Data entries:

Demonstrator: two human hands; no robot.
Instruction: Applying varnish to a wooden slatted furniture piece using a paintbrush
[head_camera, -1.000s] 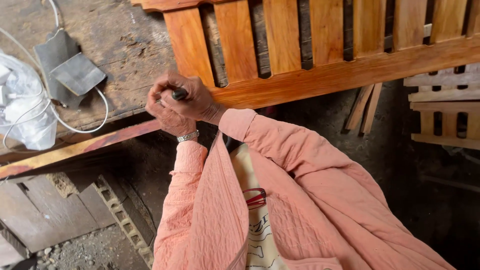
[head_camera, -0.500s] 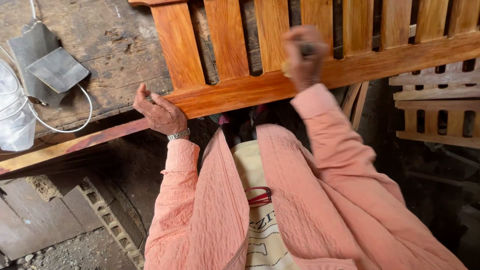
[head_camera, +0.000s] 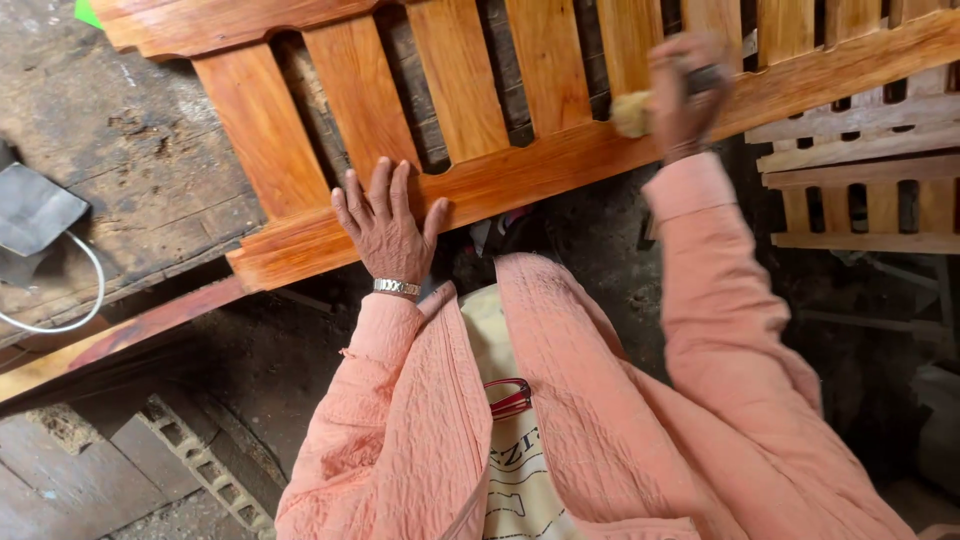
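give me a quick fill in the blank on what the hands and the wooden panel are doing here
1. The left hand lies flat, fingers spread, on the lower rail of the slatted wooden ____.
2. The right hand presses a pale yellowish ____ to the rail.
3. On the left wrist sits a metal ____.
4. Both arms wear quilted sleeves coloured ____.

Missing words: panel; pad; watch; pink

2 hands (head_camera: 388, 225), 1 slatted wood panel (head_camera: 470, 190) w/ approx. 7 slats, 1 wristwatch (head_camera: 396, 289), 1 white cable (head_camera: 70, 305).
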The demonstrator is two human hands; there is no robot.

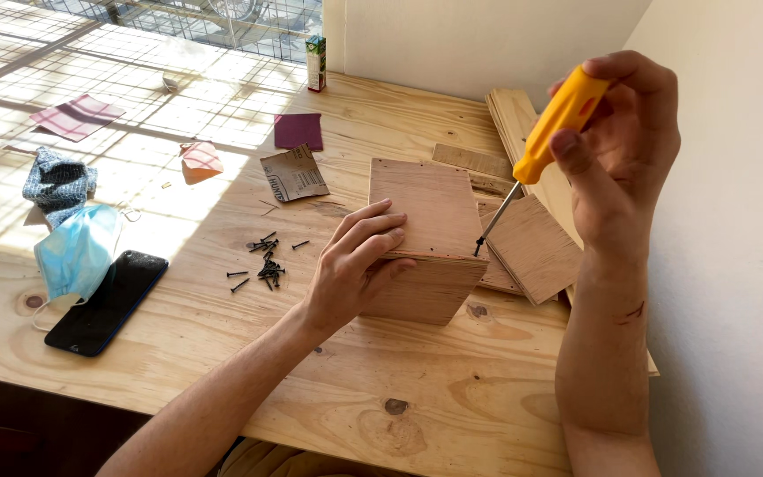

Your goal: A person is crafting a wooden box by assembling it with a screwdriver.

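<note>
Holding the wooden box (430, 238) flat with our left hand (359, 261), our right hand (620, 150) grips the yellow screwdriver (540, 141); the screw isn't fully in, and more screws (262, 263) wait.

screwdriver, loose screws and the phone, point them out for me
screwdriver (558, 124), head view, on its yellow handle
loose screws (268, 268), head view, middle of the pile
phone (108, 300), head view, on its dark screen

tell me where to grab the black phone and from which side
Take the phone by its two long edges near the lower end, coming from above. It lies flat and slanted on the table, so only the thin sides offer grip. The upper end is partly under the blue mask, so that end is likely harder to reach.
</note>
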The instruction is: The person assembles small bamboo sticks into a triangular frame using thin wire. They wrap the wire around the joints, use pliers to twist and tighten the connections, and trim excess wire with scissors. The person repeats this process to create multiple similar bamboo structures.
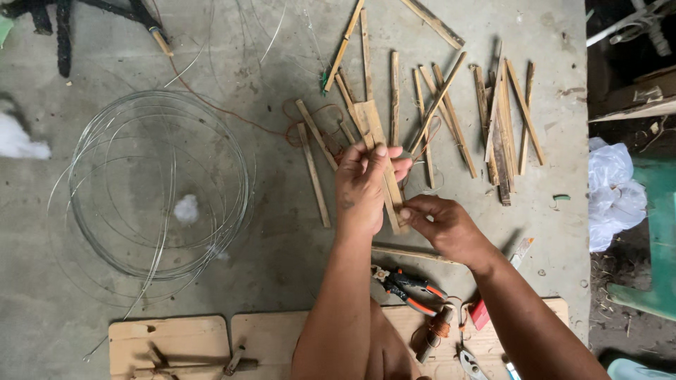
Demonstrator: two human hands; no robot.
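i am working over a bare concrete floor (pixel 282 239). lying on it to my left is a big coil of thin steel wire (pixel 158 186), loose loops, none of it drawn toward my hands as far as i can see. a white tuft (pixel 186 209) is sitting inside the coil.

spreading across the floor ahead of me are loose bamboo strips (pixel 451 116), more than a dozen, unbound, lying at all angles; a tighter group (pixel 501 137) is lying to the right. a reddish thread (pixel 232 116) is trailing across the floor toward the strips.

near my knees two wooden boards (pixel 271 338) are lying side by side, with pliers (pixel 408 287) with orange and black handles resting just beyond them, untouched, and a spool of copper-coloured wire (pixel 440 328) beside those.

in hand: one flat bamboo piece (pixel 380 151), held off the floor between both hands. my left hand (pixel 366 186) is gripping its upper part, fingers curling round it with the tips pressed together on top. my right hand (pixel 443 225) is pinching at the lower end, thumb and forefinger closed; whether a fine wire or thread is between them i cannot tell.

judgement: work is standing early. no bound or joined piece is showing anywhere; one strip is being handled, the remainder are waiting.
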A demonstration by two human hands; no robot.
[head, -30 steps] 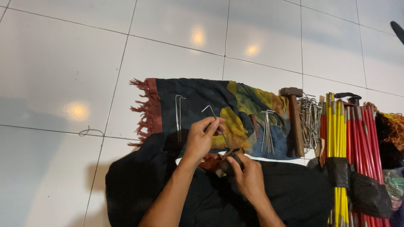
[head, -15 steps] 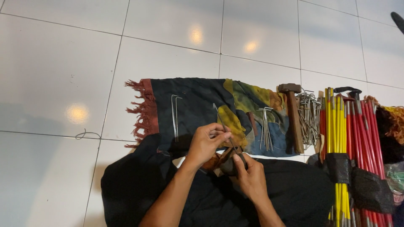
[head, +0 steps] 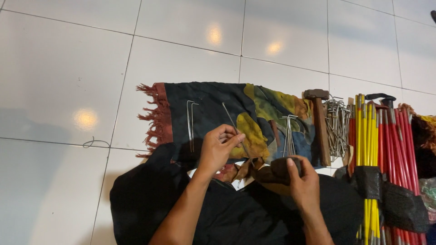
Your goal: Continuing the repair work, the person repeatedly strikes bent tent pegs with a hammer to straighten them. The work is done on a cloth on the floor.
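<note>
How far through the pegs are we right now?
Looks done: two pegs and a small group lie on the patterned cloth. In hand: the left hand holds one thin peg, the right hand a dark rag. Left: a pile of pegs beside the hammer.

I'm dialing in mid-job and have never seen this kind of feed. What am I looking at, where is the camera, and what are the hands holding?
There is no machine here: these are a person's two bare hands, filmed by a camera worn on their head, looking down at a white tiled floor.

The left hand pinches a thin metal peg by its shaft. The right hand has its grip on a dark wad of cloth at the peg's lower end.

Beyond them lies a patterned fringed cloth with more bent metal pegs laid on it. To the right are a hammer, a pile of pegs, and a bundle of yellow and red poles. Black fabric lies under the forearms.
</note>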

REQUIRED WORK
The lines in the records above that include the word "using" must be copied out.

WRITTEN REPLY
Instruction: Applying varnish to a wooden slatted furniture piece using a paintbrush
The instruction is: The person assembles small bamboo sticks into a triangular frame using thin wire. They wrap the wire around the joints, use pliers to twist and tighten the connections, and trim excess wire with scissors. The person repeats this process to create multiple similar bamboo structures.

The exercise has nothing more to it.